DISCHARGE SUMMARY Patient Name: Benjamin Engelhart
Patient ID: 112592 DOB: 10/05/1968 Age: 46 Sex: Male
Date of Admission: 11/14/2014
Date of Discharge:11/17/2014
Admitting Physician:Bernard Kester, MD, General Surgery
Procedure Performed: Laparoscopic appendectomy with placement of right lower quadrant drain on November 14, 2014.
Discharge Diagnosis:Acute suppurative appendicitis, perforated.
DIAGNOSTIC LAB/IMAGING: Lab results at the time of admission showed a WBC count of 13. CT scan done in the ED revealed an acute appendicitis with phlegmon.
HOSPITAL COURSE: This 46-year-old Caucasian gentleman presented to the ED with a 3-day history of abdominal pain; however, over the past 24 hours it had radiated and migrated to the right lower quadrant, causing a significant amount of anorexia with some guarding. With an elevated white blood cell count of 13 and a CT scan consistent with appendicitis, the patient was taken to the operating room where he underwent a laparoscopic appendectomy that revealed perforation of the appendix with a phlegmon. The appendix was removed in toto with an intact stable line. A drain was placed in the right lower quadrant due to the phlegmonous material.
Patient did well over the successive 2 to 3 days postoperatively with resumption of oral diet, having passed flatus, and having had bowel movements with minimal pain and minimal drain output. However, his white blood cell count lowered to 6. His drain has been left intact.

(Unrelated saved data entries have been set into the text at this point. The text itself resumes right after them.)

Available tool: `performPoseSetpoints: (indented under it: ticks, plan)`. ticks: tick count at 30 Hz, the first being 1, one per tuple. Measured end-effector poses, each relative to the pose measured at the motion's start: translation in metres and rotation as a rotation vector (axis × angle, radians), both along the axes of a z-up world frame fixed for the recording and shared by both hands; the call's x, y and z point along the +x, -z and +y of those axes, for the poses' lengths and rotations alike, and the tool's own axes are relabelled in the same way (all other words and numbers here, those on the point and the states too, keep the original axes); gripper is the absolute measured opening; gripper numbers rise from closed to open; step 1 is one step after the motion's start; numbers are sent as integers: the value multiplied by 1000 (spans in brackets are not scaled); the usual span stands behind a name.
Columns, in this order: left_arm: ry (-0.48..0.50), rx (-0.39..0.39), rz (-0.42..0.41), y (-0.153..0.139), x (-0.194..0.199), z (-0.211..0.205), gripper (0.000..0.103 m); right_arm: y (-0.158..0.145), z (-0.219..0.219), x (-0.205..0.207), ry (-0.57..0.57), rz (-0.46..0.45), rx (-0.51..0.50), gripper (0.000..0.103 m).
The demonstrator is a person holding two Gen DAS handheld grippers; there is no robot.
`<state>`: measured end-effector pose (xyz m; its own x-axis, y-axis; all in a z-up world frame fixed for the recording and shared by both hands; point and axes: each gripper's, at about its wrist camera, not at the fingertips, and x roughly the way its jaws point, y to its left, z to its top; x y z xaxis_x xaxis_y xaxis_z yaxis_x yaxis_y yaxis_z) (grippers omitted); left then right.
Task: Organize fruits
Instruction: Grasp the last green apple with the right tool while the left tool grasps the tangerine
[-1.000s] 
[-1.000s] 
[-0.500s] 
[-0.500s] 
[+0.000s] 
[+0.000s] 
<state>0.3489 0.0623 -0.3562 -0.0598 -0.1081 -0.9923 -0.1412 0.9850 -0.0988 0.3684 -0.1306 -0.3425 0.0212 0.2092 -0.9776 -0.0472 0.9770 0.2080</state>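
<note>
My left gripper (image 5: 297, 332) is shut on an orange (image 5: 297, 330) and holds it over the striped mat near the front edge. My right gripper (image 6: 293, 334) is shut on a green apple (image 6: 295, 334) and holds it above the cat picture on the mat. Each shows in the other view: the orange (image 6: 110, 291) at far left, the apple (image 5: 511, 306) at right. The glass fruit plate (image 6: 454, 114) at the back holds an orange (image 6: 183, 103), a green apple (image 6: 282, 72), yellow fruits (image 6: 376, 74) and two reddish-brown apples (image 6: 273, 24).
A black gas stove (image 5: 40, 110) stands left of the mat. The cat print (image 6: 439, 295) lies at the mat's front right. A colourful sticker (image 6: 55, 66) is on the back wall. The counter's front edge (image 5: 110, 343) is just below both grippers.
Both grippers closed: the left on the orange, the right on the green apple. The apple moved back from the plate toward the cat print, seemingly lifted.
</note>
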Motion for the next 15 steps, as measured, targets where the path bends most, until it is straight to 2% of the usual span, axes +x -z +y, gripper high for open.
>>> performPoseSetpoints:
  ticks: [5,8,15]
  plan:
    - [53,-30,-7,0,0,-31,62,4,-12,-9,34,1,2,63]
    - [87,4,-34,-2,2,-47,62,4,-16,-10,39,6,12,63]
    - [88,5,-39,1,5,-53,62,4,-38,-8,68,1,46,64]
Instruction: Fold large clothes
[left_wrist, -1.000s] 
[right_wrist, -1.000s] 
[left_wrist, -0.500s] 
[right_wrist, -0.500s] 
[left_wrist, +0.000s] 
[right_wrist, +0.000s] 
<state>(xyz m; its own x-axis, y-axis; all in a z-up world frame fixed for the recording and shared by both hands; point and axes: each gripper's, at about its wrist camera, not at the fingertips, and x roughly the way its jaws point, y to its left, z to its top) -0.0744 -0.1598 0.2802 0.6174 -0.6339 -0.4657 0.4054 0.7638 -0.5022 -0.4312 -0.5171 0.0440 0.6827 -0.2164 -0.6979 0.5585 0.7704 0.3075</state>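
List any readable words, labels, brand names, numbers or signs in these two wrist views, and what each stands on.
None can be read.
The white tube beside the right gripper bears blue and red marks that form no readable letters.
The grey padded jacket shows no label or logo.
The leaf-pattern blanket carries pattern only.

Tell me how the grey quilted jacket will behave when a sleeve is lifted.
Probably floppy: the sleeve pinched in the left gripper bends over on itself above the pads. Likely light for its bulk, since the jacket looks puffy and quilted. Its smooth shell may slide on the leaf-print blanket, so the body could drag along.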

Patient Name: Benjamin Engelhart
Patient ID: 112592
Date of Discharge: 11/17/2014
Patient is being discharged on postoperative day 3 on a 1-week course of p.o. gentamicin with the drain being left in place. The drain will be removed in my office on November 24, 2014, should the drain output be minimal. Patient is on a p.o. diet. He was given a prescription for both antibiotics and p.o. narcotics.
PLAN: Postoperative visit in my office in 1 week for evaluation and possible removal of JP drain. No heavy lifting for 4 weeks following surgery. Patient is to complete his full course of postop antibiotics. Patient is to report to the ED or to my office earlier for any redness or foul-smelling drainage at the wound site, any swelling, fever, pain, or any other concerns. The patient and his wife verbalized understanding of and agreement with the above plan.